Here’s one of the functions demonstrating a super straight forward movement/copy function to get our data to a single ingestion bucket:

# Read data file from S3 location
# Unpack/Unzip into JSON
# Load to landing bucket location
 def copy_object(self,source_bucket,object_key,target_bucket):
   target_object = object_key + str(time.time())
   copy_source = {
    'Bucket' : source_bucket,
    'Key' : object_key
   }
   s3 = boto3.resource('s3')
   landing_bucket = s3.Bucket(target_bucket)
   try:
    landing_bucket.copy(copy_source, target_object)
   except Exception as ex:
    print(ex)
   else:
    print('Success!

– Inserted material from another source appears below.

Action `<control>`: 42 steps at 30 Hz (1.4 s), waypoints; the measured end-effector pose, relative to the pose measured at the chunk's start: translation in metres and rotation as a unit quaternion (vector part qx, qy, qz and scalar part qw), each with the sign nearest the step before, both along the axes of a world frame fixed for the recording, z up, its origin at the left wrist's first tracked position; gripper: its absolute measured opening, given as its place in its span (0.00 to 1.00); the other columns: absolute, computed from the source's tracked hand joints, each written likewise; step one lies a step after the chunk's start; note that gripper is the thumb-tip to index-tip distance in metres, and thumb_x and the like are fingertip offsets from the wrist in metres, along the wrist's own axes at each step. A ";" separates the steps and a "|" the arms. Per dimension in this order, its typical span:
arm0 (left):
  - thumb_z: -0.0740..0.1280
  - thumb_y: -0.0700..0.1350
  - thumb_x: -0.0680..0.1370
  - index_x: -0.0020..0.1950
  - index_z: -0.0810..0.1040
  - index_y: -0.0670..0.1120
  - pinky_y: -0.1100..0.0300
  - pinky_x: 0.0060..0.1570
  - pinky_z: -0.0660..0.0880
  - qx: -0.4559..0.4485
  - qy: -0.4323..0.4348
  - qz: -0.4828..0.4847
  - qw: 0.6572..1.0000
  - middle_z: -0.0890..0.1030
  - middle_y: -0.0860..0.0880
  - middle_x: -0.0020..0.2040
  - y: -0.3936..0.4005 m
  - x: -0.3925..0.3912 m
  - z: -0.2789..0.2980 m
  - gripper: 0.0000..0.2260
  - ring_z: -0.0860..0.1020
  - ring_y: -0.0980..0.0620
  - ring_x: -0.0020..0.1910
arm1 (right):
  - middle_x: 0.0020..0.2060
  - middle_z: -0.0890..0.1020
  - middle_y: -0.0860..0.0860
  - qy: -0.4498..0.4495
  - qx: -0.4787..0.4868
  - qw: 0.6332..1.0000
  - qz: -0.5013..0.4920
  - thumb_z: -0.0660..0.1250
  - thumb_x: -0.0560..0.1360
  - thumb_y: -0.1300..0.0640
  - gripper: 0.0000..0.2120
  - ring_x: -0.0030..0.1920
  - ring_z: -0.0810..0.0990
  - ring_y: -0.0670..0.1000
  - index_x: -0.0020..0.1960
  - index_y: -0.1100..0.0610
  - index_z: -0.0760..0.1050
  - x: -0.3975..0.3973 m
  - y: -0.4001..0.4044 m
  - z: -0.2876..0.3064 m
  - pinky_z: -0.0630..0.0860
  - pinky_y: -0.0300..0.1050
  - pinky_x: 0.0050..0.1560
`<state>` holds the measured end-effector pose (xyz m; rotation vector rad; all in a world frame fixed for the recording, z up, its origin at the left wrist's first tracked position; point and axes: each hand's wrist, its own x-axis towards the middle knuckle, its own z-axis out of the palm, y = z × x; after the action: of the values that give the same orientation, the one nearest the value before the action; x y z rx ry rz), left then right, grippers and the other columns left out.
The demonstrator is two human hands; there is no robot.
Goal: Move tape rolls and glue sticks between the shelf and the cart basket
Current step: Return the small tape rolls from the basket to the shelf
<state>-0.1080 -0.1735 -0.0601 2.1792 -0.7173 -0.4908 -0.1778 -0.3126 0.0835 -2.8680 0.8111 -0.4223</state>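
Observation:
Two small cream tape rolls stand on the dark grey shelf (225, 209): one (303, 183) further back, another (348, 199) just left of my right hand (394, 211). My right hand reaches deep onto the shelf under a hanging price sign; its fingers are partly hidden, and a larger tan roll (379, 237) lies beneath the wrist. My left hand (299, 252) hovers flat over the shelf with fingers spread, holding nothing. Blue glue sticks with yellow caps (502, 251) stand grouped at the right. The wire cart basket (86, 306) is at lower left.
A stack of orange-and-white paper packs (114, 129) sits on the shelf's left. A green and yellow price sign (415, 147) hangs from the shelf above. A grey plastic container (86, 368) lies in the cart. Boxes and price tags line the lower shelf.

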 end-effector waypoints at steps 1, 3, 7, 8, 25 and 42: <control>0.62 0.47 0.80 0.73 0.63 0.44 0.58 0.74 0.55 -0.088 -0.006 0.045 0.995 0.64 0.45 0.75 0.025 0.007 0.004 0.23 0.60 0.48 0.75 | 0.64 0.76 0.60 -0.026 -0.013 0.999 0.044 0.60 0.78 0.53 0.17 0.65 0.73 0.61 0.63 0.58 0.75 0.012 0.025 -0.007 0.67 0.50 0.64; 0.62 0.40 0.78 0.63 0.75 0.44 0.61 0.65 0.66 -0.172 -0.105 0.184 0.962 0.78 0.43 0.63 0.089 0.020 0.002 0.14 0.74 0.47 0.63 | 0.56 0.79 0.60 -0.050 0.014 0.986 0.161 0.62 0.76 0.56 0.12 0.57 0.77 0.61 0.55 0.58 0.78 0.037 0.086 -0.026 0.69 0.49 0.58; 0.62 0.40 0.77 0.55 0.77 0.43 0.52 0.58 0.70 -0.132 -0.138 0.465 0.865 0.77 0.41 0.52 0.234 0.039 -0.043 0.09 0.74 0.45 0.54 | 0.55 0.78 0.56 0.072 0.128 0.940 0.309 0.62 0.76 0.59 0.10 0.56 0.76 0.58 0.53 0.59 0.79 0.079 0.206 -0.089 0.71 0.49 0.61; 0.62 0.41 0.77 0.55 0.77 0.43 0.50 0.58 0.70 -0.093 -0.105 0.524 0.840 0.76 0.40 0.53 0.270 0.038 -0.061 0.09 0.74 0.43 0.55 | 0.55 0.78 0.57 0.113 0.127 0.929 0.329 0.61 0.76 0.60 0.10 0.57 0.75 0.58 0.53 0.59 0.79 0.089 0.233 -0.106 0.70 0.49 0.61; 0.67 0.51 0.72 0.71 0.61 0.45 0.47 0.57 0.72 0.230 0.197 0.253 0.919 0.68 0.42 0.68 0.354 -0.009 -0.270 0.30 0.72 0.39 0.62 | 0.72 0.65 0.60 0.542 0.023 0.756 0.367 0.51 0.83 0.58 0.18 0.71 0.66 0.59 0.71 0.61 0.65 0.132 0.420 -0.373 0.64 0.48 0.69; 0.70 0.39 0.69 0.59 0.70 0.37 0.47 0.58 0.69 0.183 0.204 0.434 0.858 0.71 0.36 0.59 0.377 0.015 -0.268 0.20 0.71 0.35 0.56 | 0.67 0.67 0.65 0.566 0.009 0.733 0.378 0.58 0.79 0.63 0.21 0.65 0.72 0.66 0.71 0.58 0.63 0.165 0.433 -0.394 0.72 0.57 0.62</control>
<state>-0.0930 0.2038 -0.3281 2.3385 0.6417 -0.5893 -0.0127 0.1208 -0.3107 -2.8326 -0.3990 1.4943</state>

Object loaded to: ' + target_object)
    return (target_object)

After this, it’s a matter of moving the data along the layers with our Lambda functions, manipulating the data as necessary, and ending up with that data inside of DynamoDB. The idea here being, if we build out the required functions in Lambda, these core python classes used in the Lambda functions to load the data for as many sources as we want, as long as they are similar.

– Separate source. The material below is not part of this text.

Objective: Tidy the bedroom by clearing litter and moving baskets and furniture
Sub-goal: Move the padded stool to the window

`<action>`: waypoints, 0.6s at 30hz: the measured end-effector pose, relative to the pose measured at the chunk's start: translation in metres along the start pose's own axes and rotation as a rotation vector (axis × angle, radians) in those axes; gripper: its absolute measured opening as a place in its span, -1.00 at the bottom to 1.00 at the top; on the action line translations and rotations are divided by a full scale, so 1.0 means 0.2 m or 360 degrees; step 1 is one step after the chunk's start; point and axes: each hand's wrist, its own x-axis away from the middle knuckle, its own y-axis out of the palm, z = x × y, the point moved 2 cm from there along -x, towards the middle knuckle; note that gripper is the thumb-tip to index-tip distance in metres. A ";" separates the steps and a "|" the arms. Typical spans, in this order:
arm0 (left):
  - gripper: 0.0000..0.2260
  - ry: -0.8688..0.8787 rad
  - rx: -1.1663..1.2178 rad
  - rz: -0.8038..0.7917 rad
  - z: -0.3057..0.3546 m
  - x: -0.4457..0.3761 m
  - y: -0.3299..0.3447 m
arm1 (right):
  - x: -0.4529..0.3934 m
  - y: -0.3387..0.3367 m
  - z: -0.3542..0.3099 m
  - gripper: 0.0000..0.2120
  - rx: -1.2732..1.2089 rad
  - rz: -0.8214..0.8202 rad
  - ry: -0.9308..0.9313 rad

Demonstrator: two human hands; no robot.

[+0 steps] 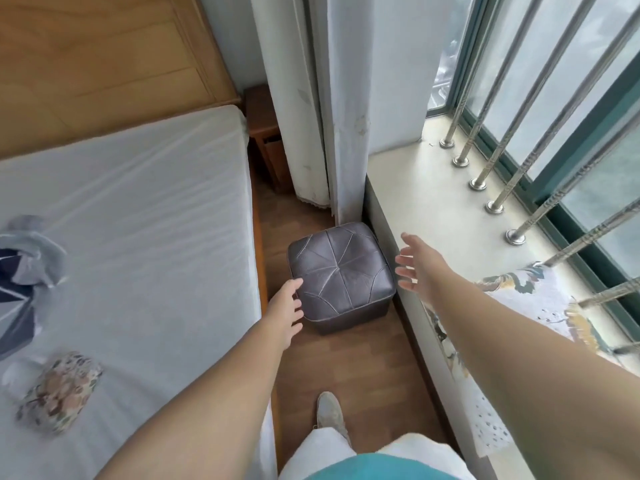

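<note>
A small grey padded stool (341, 271) with stitched seams stands on the wooden floor, in the narrow gap between the bed and the window ledge. My left hand (284, 310) reaches its near left corner, fingers spread, fingertips at the stool's edge. My right hand (417, 263) hovers open at the stool's right side, just above the ledge's edge, fingers straight and spread. Neither hand holds anything.
The bed (138, 209) with a white sheet fills the left; a floral pouch (60, 393) and grey-blue clothing (24, 261) lie on it. A pale curtain (311, 109) hangs behind the stool, with a dark nightstand (263, 133) beyond. A patterned cloth (540, 317) drapes the ledge (433, 202) under window bars.
</note>
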 end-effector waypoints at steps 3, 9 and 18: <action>-0.45 -0.0038 -0.0016 0.0025 0.09 -0.14 -0.08 | -0.10 0.10 0.02 -0.43 0.0049 0.0083 0.0056; -0.44 -0.0167 -0.0050 -0.0011 0.18 -0.37 -0.07 | -0.29 0.17 -0.05 -0.62 0.0054 0.0134 0.0136; -0.44 -0.0322 0.0012 0.0120 0.36 -0.81 0.11 | -0.83 0.18 -0.27 -0.38 0.0116 0.0094 0.0230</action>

As an example, do you have customer data being sent from many different sources, slightly differently? Well we can get that data into a single DynamoDB table to load into our relational Snowflake database for analytics, or access the data directly using DynamoDB’s API. All of the data in this example is landed in a single table, and can be identified by source for individual processing/analytics.

Although this all sounds straightforward, developing this architecture was truly easier than other side projects/tinkering I’ve done due to the tools that are available to develop Lambda functions and interact with AWS infrastructure. In the next section I’ll talk about the tools I used, how code was deployed, and few other relevant items that made all of this easier to do than expected.

Using Redash for Visualization

Over the winter break I was having a conversation with my cousin concerning the awesomeness of Tableau and all it offers. While Tableau is a best in class product, there are a couple points that he raised which are valid points against the effectiveness of Tableau.

  1. Tableau uses it’s own proprietary language and functions for a lot of aggregations/advanced functionality that could be done in SQL. SQL based tools are better, he referred to Metabase explicitly among others, due to the fact that most analysts know the language and therefore will easily be able to pick it up.
  2. Tableau isn’t open source, so as a user, if something doesn’t exist in an open source tool and I know the language, a custom feature to the tool can be added easily (depending upon your ability to code in the respective language).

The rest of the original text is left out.